• **Exercise requirements**:
Please return the lines of the data that contain "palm".

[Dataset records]
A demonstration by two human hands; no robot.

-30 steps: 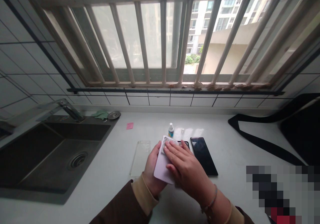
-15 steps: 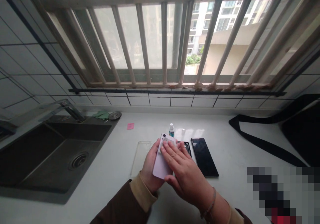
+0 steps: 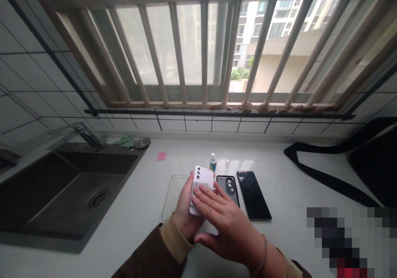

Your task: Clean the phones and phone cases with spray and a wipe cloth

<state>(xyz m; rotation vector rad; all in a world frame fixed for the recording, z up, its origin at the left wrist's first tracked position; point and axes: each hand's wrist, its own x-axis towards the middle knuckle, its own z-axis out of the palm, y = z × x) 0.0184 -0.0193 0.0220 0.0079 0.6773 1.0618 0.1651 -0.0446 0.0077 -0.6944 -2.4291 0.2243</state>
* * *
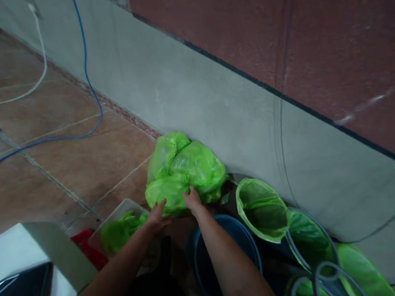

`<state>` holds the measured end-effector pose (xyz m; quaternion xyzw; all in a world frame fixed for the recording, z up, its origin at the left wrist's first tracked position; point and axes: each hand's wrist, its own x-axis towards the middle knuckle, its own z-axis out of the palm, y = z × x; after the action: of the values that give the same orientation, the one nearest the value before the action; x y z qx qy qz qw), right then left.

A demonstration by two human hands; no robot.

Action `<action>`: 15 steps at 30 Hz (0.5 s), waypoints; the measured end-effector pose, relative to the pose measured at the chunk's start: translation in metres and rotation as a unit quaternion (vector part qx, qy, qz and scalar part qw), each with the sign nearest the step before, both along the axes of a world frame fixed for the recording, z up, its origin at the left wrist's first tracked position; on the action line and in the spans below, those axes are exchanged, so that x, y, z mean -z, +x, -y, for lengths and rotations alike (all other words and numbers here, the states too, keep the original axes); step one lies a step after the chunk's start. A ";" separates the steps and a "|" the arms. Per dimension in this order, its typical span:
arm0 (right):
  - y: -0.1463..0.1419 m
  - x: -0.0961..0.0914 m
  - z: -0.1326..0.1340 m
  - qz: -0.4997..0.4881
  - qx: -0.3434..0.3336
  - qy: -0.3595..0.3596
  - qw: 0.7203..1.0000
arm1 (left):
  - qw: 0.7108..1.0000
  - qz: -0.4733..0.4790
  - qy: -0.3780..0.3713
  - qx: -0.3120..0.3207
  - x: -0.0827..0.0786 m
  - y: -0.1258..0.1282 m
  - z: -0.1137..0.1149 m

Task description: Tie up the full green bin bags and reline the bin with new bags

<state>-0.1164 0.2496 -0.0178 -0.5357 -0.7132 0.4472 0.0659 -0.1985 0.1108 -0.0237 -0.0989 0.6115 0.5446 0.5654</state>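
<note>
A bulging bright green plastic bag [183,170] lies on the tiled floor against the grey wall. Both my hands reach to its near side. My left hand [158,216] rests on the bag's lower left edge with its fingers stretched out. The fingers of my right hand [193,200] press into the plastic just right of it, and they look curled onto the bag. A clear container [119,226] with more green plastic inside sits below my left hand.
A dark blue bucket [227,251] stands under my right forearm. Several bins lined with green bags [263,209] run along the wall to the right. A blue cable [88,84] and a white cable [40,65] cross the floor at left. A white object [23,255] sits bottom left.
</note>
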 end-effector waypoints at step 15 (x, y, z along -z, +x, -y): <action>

• **Reply**:
<state>(xyz m; rotation vector rad; all in a world frame fixed for the recording, z up, its origin at the left wrist's first tracked position; point and axes: each hand's wrist, its own x-axis towards the middle knuckle, its own z-axis out of the palm, y = z × x) 0.0184 -0.0193 0.0220 0.0079 0.6773 1.0618 0.1651 -0.0446 0.0077 -0.6944 -2.4291 0.2243</state>
`<state>` holds the measured end-effector pose (xyz m; quaternion xyzw; all in a world frame fixed for the recording, z up, its origin at the left wrist's first tracked position; point and axes: each hand's wrist, its own x-axis towards the middle knuckle, its own z-axis out of the palm, y = z × x; after the action: of the values that give the same orientation, the one nearest the value before the action; x y z qx qy qz qw), right then left.

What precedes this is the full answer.